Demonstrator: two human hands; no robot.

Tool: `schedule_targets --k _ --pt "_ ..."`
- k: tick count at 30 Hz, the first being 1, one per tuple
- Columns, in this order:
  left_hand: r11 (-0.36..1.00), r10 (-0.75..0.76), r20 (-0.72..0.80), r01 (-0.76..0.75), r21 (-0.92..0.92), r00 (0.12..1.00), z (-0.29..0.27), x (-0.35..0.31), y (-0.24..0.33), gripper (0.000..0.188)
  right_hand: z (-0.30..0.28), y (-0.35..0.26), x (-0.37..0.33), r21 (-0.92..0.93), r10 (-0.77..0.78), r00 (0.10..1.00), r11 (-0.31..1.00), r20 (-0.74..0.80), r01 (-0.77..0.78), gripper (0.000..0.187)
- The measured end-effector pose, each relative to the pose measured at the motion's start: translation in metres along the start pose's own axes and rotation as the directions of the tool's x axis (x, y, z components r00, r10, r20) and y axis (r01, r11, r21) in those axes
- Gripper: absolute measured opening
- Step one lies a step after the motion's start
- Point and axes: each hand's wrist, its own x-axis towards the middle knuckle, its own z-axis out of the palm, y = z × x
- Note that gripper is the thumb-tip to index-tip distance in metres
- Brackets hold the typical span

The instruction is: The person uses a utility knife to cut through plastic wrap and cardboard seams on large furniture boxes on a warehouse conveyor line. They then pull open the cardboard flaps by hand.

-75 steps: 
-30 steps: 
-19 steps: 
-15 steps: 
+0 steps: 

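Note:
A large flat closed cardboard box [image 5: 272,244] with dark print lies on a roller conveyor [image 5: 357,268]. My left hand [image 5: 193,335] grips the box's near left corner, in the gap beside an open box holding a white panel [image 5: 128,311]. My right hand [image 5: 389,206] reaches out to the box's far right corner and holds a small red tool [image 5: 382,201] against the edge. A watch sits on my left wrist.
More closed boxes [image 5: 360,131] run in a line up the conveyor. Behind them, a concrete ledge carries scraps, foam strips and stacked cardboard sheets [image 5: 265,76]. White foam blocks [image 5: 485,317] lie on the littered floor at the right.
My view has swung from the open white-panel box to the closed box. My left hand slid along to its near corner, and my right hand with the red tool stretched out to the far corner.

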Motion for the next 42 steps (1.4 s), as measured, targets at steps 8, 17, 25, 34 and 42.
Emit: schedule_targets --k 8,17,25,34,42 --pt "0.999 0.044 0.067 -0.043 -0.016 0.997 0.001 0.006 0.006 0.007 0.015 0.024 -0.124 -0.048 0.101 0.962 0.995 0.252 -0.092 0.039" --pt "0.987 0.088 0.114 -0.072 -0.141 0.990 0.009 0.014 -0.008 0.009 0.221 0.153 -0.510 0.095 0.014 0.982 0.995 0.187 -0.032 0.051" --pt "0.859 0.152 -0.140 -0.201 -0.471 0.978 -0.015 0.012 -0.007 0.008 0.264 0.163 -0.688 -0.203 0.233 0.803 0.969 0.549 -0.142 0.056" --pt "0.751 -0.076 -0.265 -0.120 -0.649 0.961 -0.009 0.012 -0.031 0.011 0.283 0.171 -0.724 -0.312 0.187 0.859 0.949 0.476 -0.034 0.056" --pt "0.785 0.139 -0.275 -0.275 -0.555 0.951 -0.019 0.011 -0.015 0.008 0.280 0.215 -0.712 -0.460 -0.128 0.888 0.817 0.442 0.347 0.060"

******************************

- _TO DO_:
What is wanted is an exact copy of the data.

- _RESULT FOR THIS EXERCISE_:
Demonstrator: two human hands; no robot.

Tool: `schedule_targets --k _ --pt "_ ..."`
- k: tick count at 30 Hz, the first being 1, one per tuple
- Columns, in this order:
  left_hand: r11 (-0.36..1.00), r10 (-0.75..0.76), r20 (-0.72..0.80), r01 (-0.76..0.75), r21 (-0.92..0.92), r00 (0.12..1.00), z (-0.29..0.27), x (-0.35..0.31), y (-0.24..0.33), gripper (0.000..0.188)
  right_hand: z (-0.30..0.28), y (-0.35..0.26), x (-0.37..0.33), r21 (-0.92..0.93), r10 (-0.77..0.78), r00 (0.10..1.00), r11 (-0.31..1.00), r20 (-0.74..0.80), r01 (-0.77..0.78), gripper (0.000..0.187)
- The measured end-effector pose, each relative to the pose measured at the motion's start: translation in metres along the start pose's own axes and rotation as the directions of the tool's x axis (x, y, z components r00, r10, r20) and y axis (r01, r11, r21) in those axes
- Gripper: absolute measured opening
- Step one lies a step after the motion's start
- Point and axes: each hand's wrist, its own x-axis towards the middle knuckle, its own z-axis out of the palm, y = z × x
- Note that gripper is the thumb-tip to index-tip distance in metres
- Brackets hold the typical span

The instruction is: The person uses a utility knife to cut through plastic wrap and cardboard seams on large furniture boxes on a warehouse conveyor line. They then pull open the cardboard flaps by hand.

-75 steps: 
-30 steps: 
-19 steps: 
-15 steps: 
+0 steps: 

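Note:
A large flat closed cardboard box [image 5: 272,244] with dark print lies on a roller conveyor [image 5: 357,268]. My left hand [image 5: 193,335] grips the box's near left corner, in the gap beside an open box holding a white panel [image 5: 128,311]. My right hand [image 5: 389,206] reaches out to the box's far right corner and holds a small red tool [image 5: 382,201] against the edge. A watch sits on my left wrist.
More closed boxes [image 5: 360,131] run in a line up the conveyor. Behind them, a concrete ledge carries scraps, foam strips and stacked cardboard sheets [image 5: 265,76]. White foam blocks [image 5: 485,317] lie on the littered floor at the right.
My view has swung from the open white-panel box to the closed box. My left hand slid along to its near corner, and my right hand with the red tool stretched out to the far corner.
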
Motion for the next 42 steps (1.4 s), as measured, targets at steps 8, 17, 25, 34 and 42.
Emit: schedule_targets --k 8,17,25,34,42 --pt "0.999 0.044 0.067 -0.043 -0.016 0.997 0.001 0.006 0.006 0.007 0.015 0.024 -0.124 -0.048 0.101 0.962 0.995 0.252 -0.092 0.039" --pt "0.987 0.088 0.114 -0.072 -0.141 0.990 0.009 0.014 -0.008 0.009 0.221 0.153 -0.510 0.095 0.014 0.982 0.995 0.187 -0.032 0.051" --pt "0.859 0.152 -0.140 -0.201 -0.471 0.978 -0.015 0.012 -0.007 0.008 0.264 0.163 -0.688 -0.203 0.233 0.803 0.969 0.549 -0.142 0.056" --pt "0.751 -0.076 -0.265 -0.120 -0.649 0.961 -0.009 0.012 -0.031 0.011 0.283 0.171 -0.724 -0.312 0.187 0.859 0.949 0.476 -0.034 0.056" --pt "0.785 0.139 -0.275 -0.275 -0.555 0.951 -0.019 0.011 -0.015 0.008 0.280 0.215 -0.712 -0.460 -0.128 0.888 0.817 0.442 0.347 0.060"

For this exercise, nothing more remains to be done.